The chapel is a handsome edifice in the later English
style, dedicated to St. Peter, erected by subscription,
and grants of £400 from the Parliamentary Commissioners and £500 from the Incorporated Society; the site
was given by the Earl of Hardwicke, who settled £40
per annum towards the support of the minister. A
national school was built by the late Earl of Caledon,
and endowed with £20 per annum by the Countess
Dowager of Hardwicke.
LONDON, LITTLE, a hamlet, in the parish, union,
and hundred of Andover, Andover and N. divisions of
the county of Southampton; with 105 inhabitants.
Londonthorpe, (St. John the Baptist)
LONDONTHORPE, (St. John the Baptist), a parish, in the union of Grantham, wapentake of Loveden,
parts of Kesteven, county of Lincoln, 3½ miles (N.

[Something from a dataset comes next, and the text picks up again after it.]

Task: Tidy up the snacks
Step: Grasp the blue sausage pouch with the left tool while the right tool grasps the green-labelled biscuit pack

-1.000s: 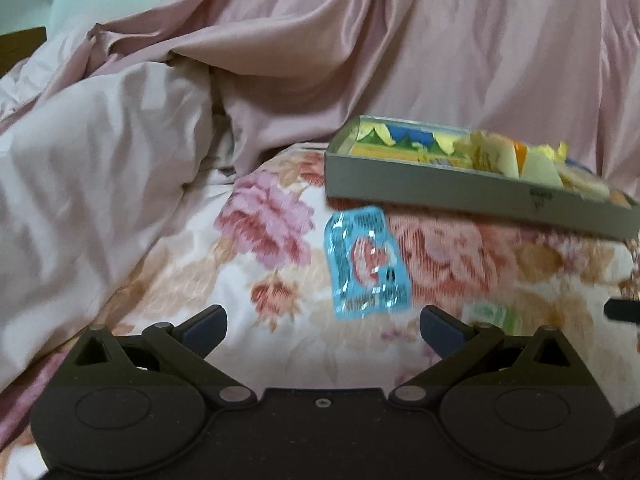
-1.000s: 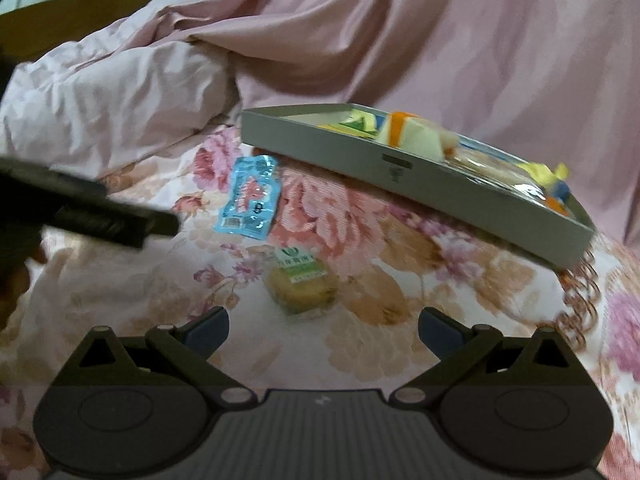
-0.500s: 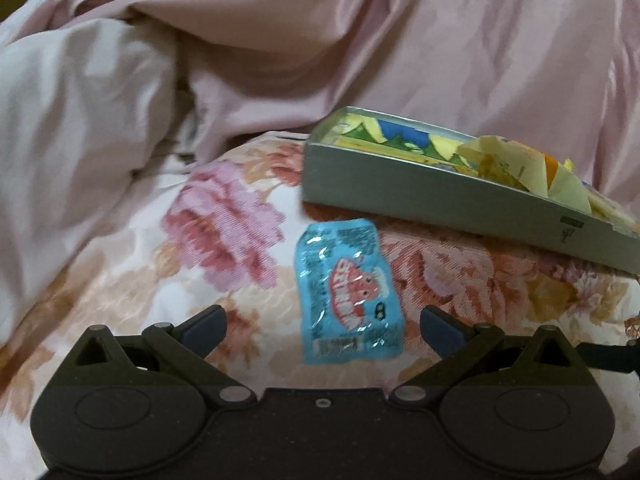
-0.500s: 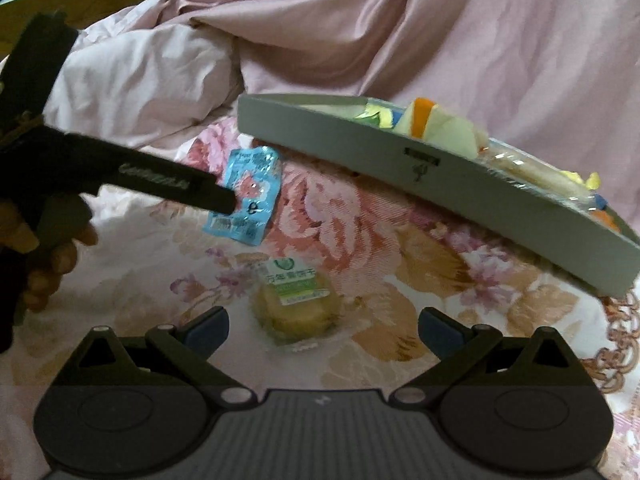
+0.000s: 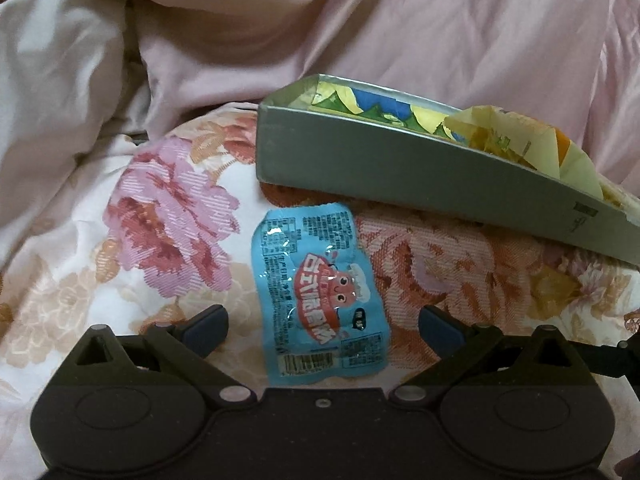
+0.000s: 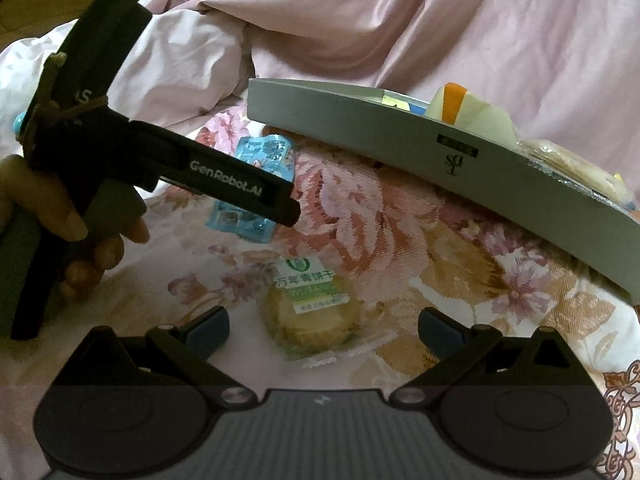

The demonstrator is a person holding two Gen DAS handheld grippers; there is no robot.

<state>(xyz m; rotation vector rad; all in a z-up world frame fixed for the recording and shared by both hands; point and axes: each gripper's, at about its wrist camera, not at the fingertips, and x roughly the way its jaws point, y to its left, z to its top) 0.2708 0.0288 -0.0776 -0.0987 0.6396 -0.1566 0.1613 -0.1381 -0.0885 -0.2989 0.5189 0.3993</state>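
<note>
A blue snack packet (image 5: 320, 296) lies flat on the flowered bedspread, just in front of a grey box (image 5: 400, 168) that holds several snack packets. My left gripper (image 5: 323, 326) is open with the packet between its two fingers, low over it. The packet also shows in the right wrist view (image 6: 256, 184), partly hidden by the left gripper's body (image 6: 224, 178). A round biscuit in clear wrap with a green label (image 6: 312, 312) lies between the open fingers of my right gripper (image 6: 323, 326). The grey box (image 6: 420, 152) is behind it.
A crumpled pink quilt (image 5: 360, 32) is heaped behind and left of the box. The flowered bedspread (image 5: 160, 208) is soft and uneven. A hand (image 6: 68, 224) holds the left gripper at the left of the right wrist view.
My left gripper has moved forward and down until the blue packet sits between its fingers. My right gripper has moved closer to the round biscuit. Both stay open.
</note>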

N. E.) from the town of Grantham; containing 182
inhabitants. The living is a vicarage not in charge,
united, with that of Great Gonerby, to the vicarage of
North Grantham: the tithes were commuted for land
and corn-rents in 1795.
Long Benton, Northumberland.—See Benton, Long.

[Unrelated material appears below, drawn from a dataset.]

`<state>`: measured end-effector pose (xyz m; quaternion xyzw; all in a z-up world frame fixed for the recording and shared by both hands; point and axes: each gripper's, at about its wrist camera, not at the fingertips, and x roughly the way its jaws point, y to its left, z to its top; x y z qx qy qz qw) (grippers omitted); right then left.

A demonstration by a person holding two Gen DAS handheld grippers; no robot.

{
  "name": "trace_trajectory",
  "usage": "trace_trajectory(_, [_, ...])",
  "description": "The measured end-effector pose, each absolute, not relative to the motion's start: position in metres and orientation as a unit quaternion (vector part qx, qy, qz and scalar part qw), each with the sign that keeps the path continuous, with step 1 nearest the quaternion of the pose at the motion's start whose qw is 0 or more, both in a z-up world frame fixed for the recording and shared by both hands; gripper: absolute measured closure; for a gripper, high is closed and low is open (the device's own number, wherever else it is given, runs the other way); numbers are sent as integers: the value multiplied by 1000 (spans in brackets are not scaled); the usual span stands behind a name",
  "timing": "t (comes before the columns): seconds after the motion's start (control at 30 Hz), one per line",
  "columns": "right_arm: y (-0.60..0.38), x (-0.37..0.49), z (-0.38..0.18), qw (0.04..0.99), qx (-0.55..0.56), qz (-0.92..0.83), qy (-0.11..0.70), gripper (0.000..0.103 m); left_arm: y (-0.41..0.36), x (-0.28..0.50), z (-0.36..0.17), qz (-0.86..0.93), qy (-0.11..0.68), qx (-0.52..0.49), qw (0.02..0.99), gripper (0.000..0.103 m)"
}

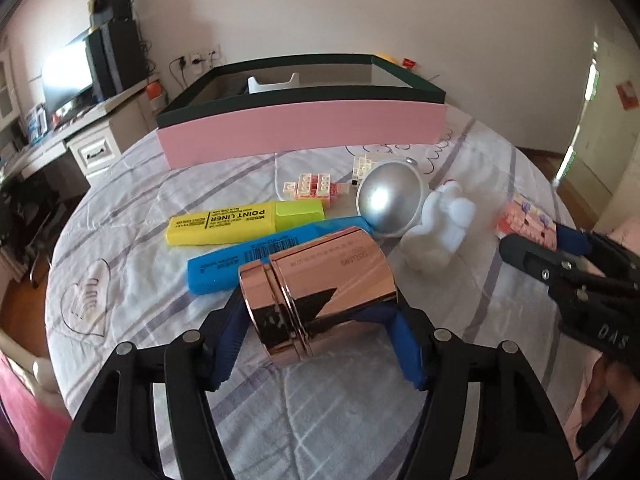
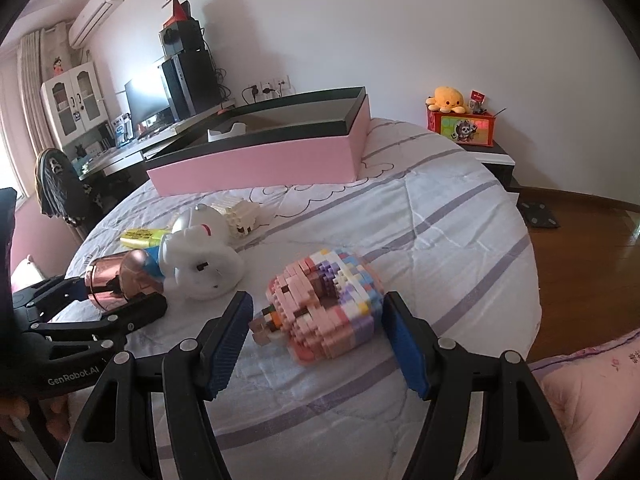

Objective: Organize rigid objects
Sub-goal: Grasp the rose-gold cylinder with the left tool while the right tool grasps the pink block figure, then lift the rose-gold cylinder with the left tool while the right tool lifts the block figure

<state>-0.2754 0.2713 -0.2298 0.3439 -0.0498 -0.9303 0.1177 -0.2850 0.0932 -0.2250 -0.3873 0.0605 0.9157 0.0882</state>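
Left tongs pinching a rose-gold can, lying on its side, blue pads pressed on its two flanks. Can low over the bed, in front of the pink box, on the near side of the whole group of things.

Just behind the can, toward the box: a blue marker, and behind that a yellow marker, both flat on the bed, side by side. Closer to the box, a small pink brick toy and a white brick toy. Beside them a silver dome, touching a white figure lying on the bed.

Right tongs spread wide, one pad on each side of a pastel brick model. Pads near the model but not touching it; the model resting on the bed, far in front of the box and to the right of the white figure.

Box open at the top, dark rim, standing at the far part of the bed; inside it a white holder visible. Rest of the inside hidden by the wall.

In the right view, can seen to the left of the white figure, held between the black fingers of the left tongs.
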Motion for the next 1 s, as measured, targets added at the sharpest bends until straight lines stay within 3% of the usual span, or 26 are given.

LONG BENTON, Northumberland.—See Benton, Long.—And all places having a similar distinguishing prefix will be found under the proper name.
Longborough (St. James)
LONGBOROUGH (St. James), a parish, in the
union of Stow-on-the-Wold, Upper division of the
hundred of Kiftsgate, E. division of the county of
Gloucester, 3 miles (N. by W.) from Stow; containing 625 inhabitants. The parish comprises 2903
acres; the surface is hilly, and the soil in many places
stony, but a large portion of the land is of good quality.
There is a considerable stone-quarry, which the inhabitants claim the right of working, and the produce of
which is extensively used for building. The living is
a discharged vicarage, with the rectory of Seasoncote
united, valued in the king's books at £5. 15., and in
the gift of Lord Leigh and Sir Charles Cockerell, Bart.,
the former having two presentations, and the latter one;
net income, £221. The glebe consists of about 60 acres,
with a house. The church has been enlarged and repaired, and is now a neat edifice. The Fosse-way passes
by the village, and near it is a long camp, from which
the place is supposed to have derived its name.
LONGBURGH, a township, in the parish of Burghupon-the-Sands, union of Carlisle, ward, and E.
division of the county, of Cumberland, 6¼ miles (W.
N. W.) from Carlisle; containing 124 inhabitants.
LONGCOT, a chapelry, in the parish and hundred of
Shrivenham, union of Farringdon, county of Berks,
3½ miles (S. by W.) from Farringdon; containing 504
inhabitants, and comprising 1865a. 1r. 23p. The tithes
were commuted for land and a money payment in 1796.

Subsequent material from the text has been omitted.